What you are asked to do → Print the lines that run from the line with "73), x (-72" to the line with "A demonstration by", keeping both end lines, exactly as they appear in the entries below, and nothing else.

[Records for the exercise]

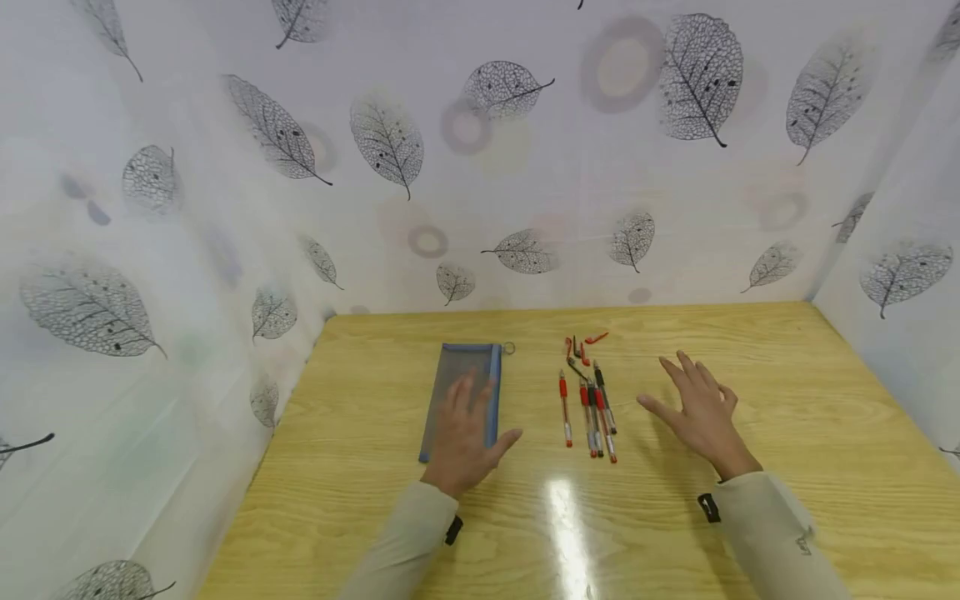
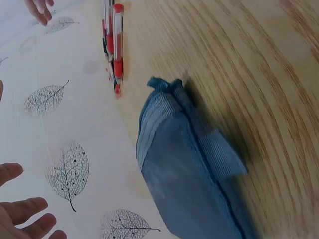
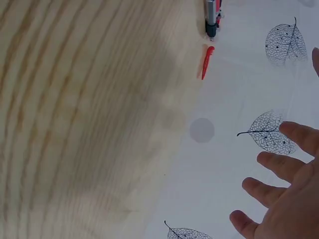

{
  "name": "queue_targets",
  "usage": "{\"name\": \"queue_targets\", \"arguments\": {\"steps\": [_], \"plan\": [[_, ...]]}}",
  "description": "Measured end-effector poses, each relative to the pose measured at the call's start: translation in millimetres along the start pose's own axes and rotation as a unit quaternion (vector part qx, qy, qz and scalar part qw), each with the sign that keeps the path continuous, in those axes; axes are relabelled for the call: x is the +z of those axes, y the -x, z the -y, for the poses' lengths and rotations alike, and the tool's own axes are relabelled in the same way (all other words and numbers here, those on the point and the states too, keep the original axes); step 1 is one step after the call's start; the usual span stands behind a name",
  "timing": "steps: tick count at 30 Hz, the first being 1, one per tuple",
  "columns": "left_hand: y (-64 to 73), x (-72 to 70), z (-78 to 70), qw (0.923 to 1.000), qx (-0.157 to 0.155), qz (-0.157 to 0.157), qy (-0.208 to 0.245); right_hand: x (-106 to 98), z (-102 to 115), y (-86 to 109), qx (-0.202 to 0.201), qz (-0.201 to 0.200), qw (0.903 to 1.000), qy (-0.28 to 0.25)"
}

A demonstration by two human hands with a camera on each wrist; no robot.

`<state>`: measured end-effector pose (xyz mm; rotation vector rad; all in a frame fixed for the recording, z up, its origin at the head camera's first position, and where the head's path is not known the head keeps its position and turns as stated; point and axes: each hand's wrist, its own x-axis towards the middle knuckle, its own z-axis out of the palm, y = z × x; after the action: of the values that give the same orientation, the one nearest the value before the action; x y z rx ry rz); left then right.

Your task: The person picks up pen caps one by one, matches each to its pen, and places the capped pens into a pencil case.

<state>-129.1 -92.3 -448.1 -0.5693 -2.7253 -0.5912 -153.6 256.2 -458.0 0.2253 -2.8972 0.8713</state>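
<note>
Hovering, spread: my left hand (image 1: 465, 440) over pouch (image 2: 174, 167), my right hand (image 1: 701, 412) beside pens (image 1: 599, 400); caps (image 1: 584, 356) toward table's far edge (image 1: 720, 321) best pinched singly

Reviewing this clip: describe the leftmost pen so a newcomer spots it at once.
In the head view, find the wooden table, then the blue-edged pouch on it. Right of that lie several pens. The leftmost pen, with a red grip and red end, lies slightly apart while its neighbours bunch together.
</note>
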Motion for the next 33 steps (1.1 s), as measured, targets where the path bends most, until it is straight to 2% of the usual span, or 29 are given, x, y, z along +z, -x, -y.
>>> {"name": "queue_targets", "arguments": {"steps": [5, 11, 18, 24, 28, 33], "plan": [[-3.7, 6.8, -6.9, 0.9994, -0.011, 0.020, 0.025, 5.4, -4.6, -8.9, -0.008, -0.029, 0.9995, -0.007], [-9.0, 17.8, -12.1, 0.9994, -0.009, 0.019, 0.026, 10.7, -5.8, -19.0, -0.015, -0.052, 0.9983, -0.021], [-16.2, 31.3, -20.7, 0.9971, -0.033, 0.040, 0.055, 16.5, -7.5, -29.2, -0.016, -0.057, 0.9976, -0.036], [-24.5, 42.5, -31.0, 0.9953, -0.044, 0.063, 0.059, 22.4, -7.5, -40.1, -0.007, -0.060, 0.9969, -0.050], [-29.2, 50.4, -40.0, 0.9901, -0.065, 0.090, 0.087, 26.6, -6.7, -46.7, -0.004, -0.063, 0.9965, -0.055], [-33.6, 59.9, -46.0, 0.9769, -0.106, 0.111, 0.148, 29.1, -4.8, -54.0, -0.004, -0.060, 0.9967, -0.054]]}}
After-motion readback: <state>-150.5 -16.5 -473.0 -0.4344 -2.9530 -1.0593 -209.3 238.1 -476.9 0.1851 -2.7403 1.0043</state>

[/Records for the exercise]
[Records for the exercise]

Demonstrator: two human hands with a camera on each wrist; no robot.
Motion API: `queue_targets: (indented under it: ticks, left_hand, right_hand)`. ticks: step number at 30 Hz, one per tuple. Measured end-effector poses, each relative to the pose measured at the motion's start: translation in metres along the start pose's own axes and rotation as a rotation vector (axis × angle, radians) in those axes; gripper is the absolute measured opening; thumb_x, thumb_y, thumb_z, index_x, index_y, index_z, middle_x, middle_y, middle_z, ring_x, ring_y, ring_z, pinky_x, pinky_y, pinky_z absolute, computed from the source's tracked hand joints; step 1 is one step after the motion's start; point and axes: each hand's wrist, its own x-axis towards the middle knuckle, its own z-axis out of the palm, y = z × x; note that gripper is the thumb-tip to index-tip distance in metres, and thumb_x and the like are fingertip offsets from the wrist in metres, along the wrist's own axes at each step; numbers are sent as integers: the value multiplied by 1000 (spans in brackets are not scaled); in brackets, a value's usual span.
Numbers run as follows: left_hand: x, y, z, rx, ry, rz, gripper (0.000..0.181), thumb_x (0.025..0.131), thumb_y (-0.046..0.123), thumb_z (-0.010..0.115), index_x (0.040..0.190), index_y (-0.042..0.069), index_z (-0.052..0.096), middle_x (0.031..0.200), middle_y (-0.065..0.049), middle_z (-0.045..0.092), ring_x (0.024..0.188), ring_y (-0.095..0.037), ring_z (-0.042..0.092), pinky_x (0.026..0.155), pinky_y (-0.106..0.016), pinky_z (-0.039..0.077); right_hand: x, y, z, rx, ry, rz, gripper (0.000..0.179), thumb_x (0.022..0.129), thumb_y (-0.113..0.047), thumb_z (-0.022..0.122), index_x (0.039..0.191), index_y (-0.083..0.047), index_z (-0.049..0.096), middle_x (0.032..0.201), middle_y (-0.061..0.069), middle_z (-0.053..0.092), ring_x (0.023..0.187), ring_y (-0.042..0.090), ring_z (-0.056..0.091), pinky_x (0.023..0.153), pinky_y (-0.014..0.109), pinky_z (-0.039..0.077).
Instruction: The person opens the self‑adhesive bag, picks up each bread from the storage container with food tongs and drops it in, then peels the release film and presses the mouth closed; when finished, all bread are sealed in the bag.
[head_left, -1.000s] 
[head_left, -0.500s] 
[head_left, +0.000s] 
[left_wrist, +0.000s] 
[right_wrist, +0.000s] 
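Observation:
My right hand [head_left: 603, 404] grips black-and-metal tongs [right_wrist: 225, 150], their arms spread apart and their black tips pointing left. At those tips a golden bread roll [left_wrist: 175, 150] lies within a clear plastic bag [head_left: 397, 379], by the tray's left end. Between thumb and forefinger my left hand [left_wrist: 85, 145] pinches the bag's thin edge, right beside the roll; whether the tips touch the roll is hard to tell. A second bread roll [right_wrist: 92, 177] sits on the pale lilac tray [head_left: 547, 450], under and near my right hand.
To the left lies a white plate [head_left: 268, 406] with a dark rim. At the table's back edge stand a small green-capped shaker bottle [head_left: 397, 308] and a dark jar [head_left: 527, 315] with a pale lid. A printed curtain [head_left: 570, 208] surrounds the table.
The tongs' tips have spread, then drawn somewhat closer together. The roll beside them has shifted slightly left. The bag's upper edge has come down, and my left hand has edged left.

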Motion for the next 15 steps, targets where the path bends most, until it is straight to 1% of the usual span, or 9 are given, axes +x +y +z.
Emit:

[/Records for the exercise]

Answer section →
  "columns": "left_hand: y (-64 to 73), x (-72 to 70), z (-78 to 70), qw (0.923 to 1.000), qx (-0.157 to 0.155), qz (-0.157 to 0.157), qy (-0.208 to 0.245); right_hand: x (-106 to 98), z (-102 to 115), y (-86 to 109), qx (-0.202 to 0.201), qz (-0.201 to 0.200), qw (0.903 to 1.000), qy (-0.28 to 0.25)"
}

A demonstration by two human hands with a camera on each wrist; no robot.

Nothing further remains to be added to the answer.